Instrument your Golang application with Hypertrace Go agent
Hypertrace Go Agent is built on top of OpenTelemetry, and hence, supports all the frameworks and libraries that it supports. Hypertrace Go agent not only enriches all the features brought by OpenTelemetry but also hides the complexity around configuration so developers can focus on the features that matter for them.
Getting started
As a part of the great user experience we want to provide comes from the fact that we want to support those applications that are already instrumented without asking them to change the entire instrumentation. In that sense, Go Agent can perfectly work with applications already instrumented with OpenTelemetry and OpenCensus (and there are more to come!)
Bootstrapping Go Agent is crazy simple. You can setup values directly and also read environment values
func main() {
cfg := config.Load() // load env values
cfg.ServiceName = config.String("my-app")
shutdown := hypertrace.Init(cfg)
defer shutdown() // force to flush traces when application finishes.
}
or you can also set configuration values either from a config file
func main() {
cfg := config.LoadFromFile("./config.yaml") // load file and env values
cfg.ServiceName = config.String("my-app")
}
Then you just need to instrument your app like any other one:
client := http.Client{
Transport: hyperhttp.NewTransport(http.DefaultTransport),
}
and data will show up in Hypertrace:
You can see a full example in action in this example repo.
Instrument your Golang application with OpenTelemetry Go agent
OpenTelemetry has detailed instructions on how to get started with OpenTelemetry-go implementation.
Instrument
The easiest way to instrument your golang application to start capturing distributed traces and metric events is by using an instrumentation library for your code. Be sure to check out the officially supported instrumentation libraries.

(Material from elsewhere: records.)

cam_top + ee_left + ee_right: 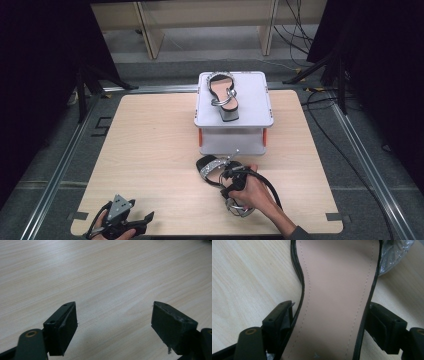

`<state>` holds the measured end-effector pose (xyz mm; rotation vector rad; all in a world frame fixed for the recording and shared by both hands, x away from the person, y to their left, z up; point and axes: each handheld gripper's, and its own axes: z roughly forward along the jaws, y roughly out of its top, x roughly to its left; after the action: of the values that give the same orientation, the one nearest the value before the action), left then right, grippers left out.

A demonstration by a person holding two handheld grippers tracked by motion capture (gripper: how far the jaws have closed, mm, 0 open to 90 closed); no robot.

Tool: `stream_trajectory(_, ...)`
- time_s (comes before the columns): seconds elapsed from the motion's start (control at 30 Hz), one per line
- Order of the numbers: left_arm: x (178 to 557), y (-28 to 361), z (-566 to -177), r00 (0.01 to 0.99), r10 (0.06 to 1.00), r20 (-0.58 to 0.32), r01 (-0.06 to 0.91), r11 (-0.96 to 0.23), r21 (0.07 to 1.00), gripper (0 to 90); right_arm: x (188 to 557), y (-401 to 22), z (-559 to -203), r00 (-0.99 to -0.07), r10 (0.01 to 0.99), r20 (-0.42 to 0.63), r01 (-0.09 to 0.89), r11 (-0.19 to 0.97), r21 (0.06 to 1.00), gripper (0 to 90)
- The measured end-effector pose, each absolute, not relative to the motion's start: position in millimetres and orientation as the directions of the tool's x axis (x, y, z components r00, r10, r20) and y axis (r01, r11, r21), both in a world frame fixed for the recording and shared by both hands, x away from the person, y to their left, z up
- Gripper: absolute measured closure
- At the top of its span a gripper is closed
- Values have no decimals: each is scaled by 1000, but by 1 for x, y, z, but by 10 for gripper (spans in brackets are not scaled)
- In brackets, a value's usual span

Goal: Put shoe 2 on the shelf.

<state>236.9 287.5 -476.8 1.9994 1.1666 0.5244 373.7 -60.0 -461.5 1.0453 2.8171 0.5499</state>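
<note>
A person's right gripper (231,176) straddles the waist of a sandal (216,170) lying on the bench (150,150) just in front of a white stand (233,107), where its mate (223,95) already sits on the top shelf. In the right gripper view the tan insole (337,295) runs up between the two black fingers (279,322), whose pads sit at the sole's black edges on both sides; they appear to be grasping the sandal across its narrow middle, though how firmly they press is hard to tell. The glittery toe strap (392,257) shows at the upper right of that view. The left gripper (122,220) rests near the bench's front left corner, well apart from the shoes, its fingers (62,327) released and spread over bare wood with nothing between them. The step in hand looks like the pick-up of the second sandal, with the pairing on the stand only half done. The next move likely calls for a secure grip on the sole, a clean lift clear of the stand's front edge, and a placement beside the first sandal on the shelf, where free room is narrow and a loose ankle strap could snag.
</note>
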Motion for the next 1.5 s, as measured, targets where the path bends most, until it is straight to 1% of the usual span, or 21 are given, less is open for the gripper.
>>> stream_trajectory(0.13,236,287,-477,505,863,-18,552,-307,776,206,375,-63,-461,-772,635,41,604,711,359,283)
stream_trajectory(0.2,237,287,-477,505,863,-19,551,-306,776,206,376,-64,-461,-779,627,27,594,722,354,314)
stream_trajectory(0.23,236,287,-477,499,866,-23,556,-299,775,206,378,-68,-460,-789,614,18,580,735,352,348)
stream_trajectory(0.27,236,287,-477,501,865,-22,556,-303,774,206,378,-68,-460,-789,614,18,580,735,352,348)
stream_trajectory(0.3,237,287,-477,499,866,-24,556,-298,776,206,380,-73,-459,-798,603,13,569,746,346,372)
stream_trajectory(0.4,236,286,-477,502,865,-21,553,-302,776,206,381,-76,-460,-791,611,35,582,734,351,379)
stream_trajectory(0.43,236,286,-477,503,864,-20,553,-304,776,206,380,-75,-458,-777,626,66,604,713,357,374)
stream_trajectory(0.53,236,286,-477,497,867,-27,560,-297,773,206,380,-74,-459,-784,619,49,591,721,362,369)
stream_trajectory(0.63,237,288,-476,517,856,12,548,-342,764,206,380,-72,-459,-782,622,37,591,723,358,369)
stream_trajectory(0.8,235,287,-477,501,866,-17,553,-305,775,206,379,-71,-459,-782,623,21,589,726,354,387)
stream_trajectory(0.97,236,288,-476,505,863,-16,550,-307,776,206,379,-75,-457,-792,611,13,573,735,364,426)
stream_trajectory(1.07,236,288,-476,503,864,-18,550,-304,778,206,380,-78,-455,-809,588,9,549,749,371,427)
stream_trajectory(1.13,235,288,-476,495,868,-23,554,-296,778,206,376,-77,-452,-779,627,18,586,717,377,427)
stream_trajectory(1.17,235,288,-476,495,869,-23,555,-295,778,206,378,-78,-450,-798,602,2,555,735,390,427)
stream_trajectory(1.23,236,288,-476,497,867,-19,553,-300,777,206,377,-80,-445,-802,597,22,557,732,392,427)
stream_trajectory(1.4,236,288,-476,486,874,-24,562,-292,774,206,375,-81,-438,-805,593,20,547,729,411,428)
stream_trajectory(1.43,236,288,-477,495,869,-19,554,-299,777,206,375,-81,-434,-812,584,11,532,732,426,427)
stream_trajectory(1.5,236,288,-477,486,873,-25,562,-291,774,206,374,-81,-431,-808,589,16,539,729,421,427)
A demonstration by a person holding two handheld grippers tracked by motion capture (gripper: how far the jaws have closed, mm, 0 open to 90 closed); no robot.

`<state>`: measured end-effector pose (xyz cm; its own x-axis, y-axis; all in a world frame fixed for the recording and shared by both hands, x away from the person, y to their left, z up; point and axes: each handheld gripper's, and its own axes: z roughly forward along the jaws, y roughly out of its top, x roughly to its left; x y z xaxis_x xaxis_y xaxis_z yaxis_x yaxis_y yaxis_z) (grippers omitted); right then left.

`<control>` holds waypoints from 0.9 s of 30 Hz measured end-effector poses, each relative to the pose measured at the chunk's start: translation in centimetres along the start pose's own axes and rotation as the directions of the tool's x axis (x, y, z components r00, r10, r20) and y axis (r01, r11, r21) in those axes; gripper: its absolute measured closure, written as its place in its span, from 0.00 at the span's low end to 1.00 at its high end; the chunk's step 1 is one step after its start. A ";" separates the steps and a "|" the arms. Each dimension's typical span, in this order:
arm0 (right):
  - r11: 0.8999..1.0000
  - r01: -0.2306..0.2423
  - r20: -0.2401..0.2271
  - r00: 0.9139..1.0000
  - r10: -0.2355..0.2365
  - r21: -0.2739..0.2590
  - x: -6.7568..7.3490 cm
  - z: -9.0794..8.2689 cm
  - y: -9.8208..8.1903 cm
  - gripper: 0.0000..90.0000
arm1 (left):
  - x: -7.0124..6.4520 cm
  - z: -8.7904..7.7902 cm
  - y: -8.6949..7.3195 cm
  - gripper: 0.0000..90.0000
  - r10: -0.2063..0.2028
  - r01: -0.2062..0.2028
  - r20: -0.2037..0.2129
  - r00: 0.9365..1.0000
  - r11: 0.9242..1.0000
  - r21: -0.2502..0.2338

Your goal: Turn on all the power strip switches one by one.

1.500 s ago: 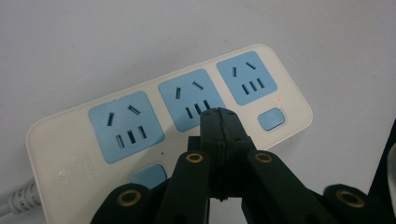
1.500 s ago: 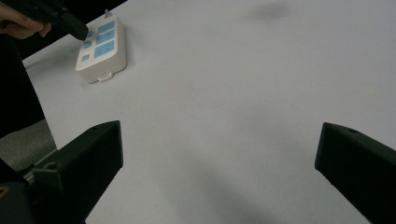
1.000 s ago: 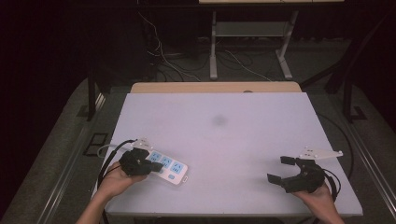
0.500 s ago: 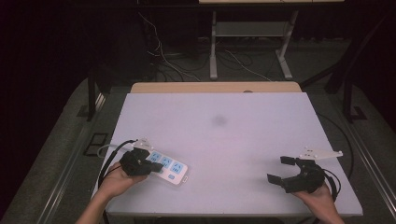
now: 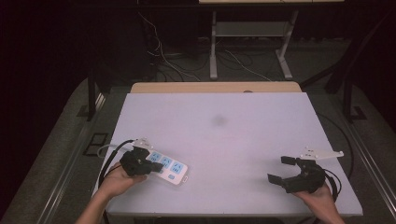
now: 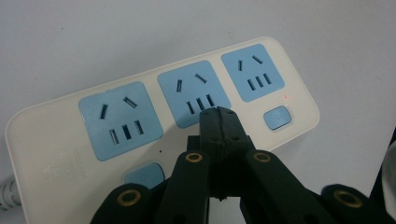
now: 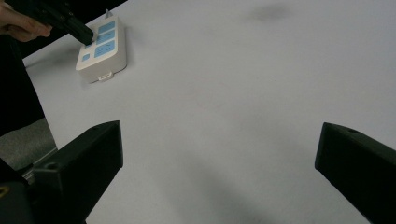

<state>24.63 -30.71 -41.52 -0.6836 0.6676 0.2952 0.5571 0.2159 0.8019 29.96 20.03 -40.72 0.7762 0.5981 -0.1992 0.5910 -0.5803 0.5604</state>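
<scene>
A white power strip with three blue sockets lies near the front left of the white table. My left gripper is shut with nothing between its jaws. In the left gripper view its joined tips sit over the lower edge of the middle socket on the power strip; I cannot tell whether they touch it. My right gripper rests at the front right, jaws wide open and empty. The right gripper view shows this gripper over bare table, with the power strip and the left gripper far off.
The strip's white cord runs off the table's left edge. It has two blue switch buttons. A dark smudge marks the table's middle. A wooden board lines the far edge, with a stand's legs and floor cables beyond.
</scene>
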 end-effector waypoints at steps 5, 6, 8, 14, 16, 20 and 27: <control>1.000 -0.001 0.001 1.000 0.001 0.001 -0.1 0.0 0.0 0.01 | -0.5 0.0 0.0 1.00 0.024 -0.024 -0.030 0.999 1.000 0.003; 1.000 -0.001 0.002 1.000 0.001 0.001 -0.1 0.0 0.0 0.01 | -0.6 0.0 0.0 1.00 0.033 -0.033 -0.039 0.999 0.999 0.003; 1.000 -0.002 0.002 1.000 0.002 0.003 -0.2 0.1 0.0 0.01 | -0.6 0.0 0.0 1.00 0.028 -0.028 -0.040 0.999 1.000 0.001; 1.000 -0.001 0.002 1.000 0.001 0.004 -0.2 0.0 -0.1 0.01 | -0.7 0.0 0.0 1.00 0.030 -0.030 -0.043 0.999 1.000 -0.002; 1.000 -0.005 0.003 1.000 0.005 0.003 -0.2 0.0 0.0 0.01 | -0.8 0.0 0.0 1.00 0.038 -0.038 -0.050 0.998 0.999 -0.003; 1.000 -0.005 0.004 1.000 0.005 0.003 -0.2 0.0 -0.1 0.01 | -1.2 -0.2 0.0 1.00 0.064 -0.064 -0.068 0.996 0.998 -0.001; 1.000 -0.007 -0.001 1.000 0.007 0.007 -0.2 0.1 -0.1 0.01 | -1.8 -0.3 0.0 0.99 0.095 -0.096 -0.069 0.993 0.995 0.000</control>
<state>24.78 -30.78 -41.67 -0.6797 0.6687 0.3013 0.5655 0.2162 0.7959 28.49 19.15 -40.15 0.8121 0.5767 -0.0890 0.5140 -0.6347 0.5770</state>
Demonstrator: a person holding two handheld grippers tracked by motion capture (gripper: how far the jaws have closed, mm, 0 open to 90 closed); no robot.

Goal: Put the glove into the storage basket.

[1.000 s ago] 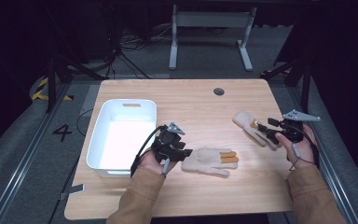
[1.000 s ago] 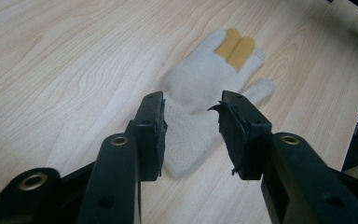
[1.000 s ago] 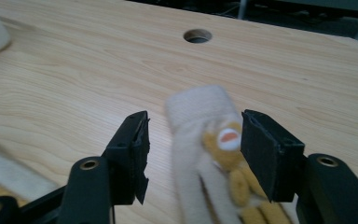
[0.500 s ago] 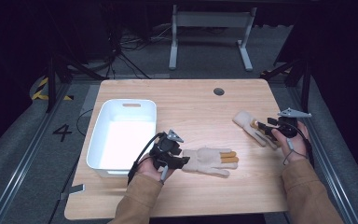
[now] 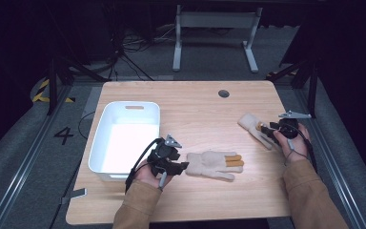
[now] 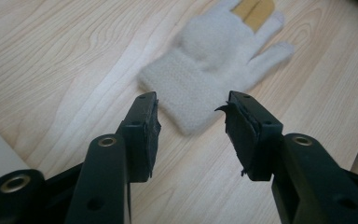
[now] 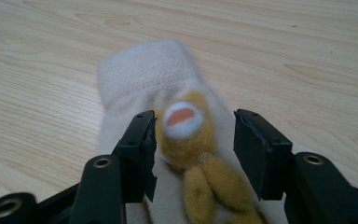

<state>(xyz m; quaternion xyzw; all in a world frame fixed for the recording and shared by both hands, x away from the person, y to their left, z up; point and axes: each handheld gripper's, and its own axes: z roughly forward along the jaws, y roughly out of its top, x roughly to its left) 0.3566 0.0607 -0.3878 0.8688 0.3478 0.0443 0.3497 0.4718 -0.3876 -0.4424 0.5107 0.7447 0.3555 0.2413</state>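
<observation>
Down on the wooden table (image 5: 195, 114), two cream gloves lay well apart. The left gripper (image 5: 175, 167) hovered just beside the cuff of the nearer glove (image 5: 214, 164), which lay flat near the front edge with two orange fingers pointing away from the hand. In the left gripper view its jaws stood apart, having just been opening, with the cuff edge (image 6: 186, 116) ahead of the tips and nothing between them. The right gripper (image 5: 270, 130) sat over the second glove (image 5: 251, 123) near the table's right edge. In the right gripper view its jaws had just been closing and flanked that glove's mustard-coloured patch (image 7: 186, 135); a gap showed on the right side, so the pads did not press it. A white bin (image 5: 100, 152) stood to the left of the left hand.
</observation>
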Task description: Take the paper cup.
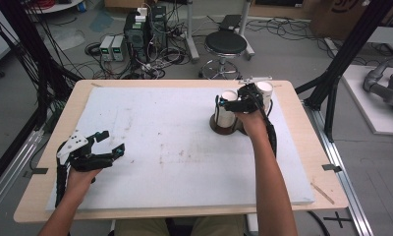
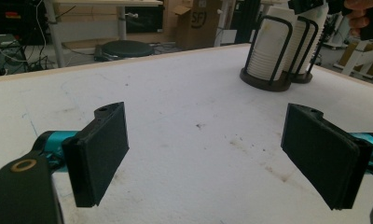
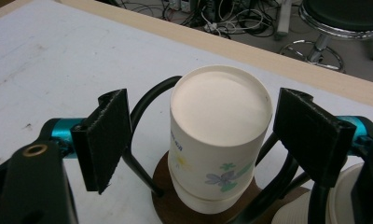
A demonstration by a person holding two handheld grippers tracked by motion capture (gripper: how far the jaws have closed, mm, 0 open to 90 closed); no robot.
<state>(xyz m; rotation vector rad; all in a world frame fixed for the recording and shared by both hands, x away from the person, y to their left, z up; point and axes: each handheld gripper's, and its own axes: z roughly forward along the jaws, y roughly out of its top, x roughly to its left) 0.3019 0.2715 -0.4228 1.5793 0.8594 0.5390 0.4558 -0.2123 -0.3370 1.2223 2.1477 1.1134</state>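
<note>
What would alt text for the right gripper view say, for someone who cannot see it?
An upside-down paper cup with a small flower print tops a stack in a dark wire holder, framed by the open black jaws of the right gripper, which do not touch it. Behind lies the white table.

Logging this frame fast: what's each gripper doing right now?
Left gripper: open, holding nothing, above the white mat.
Right gripper: open, jaws either side of the top paper cup, not gripping it.
</note>
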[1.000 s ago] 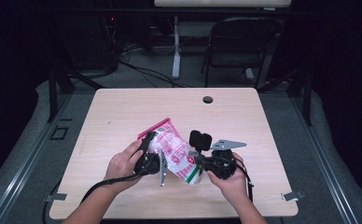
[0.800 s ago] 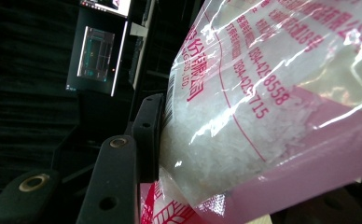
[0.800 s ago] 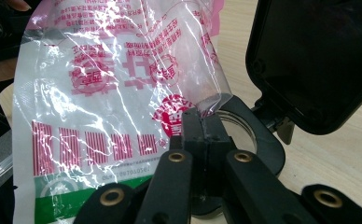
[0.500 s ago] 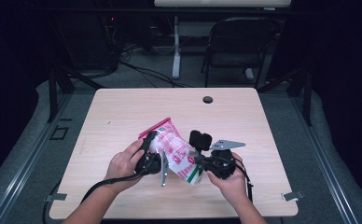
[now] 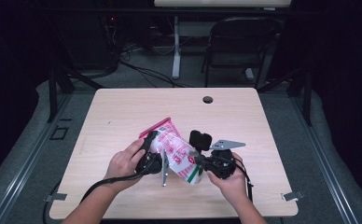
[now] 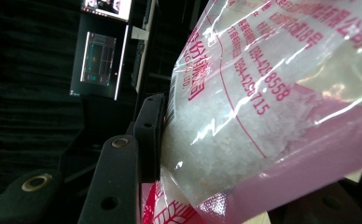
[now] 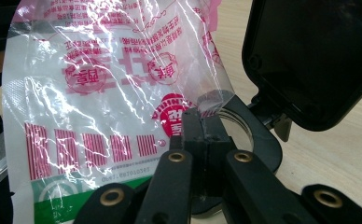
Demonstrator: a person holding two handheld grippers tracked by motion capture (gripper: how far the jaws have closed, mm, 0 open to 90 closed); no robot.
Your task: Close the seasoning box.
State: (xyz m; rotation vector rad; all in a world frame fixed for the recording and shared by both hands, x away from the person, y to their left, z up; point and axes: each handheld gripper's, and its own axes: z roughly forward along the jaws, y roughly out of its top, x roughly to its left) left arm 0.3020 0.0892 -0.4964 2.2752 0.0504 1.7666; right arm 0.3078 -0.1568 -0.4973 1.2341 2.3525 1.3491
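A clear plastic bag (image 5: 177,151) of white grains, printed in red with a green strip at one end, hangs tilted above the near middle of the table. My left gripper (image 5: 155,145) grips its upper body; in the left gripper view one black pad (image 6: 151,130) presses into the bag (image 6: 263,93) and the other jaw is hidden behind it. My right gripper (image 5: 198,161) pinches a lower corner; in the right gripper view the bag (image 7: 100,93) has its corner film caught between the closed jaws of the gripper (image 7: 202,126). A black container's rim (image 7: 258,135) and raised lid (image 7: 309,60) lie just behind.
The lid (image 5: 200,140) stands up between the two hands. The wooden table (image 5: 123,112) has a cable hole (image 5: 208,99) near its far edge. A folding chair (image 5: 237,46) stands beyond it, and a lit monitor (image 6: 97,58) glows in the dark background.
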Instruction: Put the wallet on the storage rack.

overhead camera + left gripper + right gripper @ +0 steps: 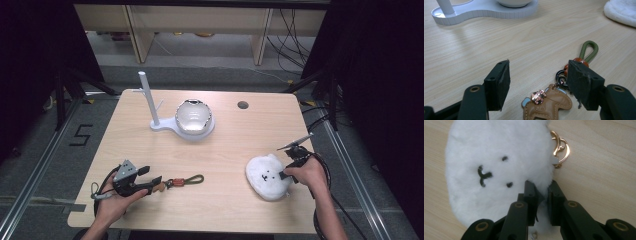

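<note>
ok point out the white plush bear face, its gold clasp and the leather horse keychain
white plush bear face [496, 167], right gripper view, on the fur between its eyes
gold clasp [561, 148], right gripper view, on the ring beside the plush edge
leather horse keychain [547, 105], left gripper view, on the tan horse body

The left gripper [537, 85] has its 2 black fingers [499, 85] spread wide over the wooden worktop [499, 42]. Between them at 6 o'clock lies a tan leather horse charm [546, 106]; its green cord loop [589, 50] runs toward 1 o'clock. A white stand base [484, 11] sits at 11 o'clock.
</note>
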`<state>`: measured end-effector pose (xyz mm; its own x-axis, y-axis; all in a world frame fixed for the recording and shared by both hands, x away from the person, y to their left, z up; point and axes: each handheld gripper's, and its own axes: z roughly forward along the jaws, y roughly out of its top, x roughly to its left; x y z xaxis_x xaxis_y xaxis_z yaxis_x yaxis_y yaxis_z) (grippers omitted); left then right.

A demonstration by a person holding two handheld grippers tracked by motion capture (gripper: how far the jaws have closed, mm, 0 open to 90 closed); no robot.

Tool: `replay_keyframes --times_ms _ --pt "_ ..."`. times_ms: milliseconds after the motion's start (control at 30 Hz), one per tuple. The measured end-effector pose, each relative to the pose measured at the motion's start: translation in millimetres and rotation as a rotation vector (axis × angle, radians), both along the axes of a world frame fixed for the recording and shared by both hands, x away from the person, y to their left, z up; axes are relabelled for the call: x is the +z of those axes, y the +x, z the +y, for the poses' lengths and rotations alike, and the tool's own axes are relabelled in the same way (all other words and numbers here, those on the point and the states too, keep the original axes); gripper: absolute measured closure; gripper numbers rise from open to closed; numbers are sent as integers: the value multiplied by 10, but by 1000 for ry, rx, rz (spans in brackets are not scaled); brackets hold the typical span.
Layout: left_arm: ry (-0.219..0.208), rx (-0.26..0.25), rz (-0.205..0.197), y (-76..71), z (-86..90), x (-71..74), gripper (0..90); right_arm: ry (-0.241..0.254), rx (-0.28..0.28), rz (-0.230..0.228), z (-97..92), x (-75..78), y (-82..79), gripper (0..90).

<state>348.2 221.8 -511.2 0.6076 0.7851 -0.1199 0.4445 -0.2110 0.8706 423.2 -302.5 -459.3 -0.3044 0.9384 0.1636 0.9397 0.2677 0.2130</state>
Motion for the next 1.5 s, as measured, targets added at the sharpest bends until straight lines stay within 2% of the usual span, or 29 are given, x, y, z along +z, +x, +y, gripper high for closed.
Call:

If you need to extend the telemetry an instrumentation library provides or want to build your own instrumentation for your application directly you will need to use the go.opentelemetry.io/otel/api package. The included examples are a good way to see some practical uses of this process.
Export
Now that your application is instrumented to collect telemetry, it needs an export pipeline to send that telemetry to an observability platform.
You can find officially supported exporters here and in the companion contrib repository. Additionally, there are many vendor specific or 3rd party exporters for OpenTelemetry. These exporters are broken down by trace and metric support.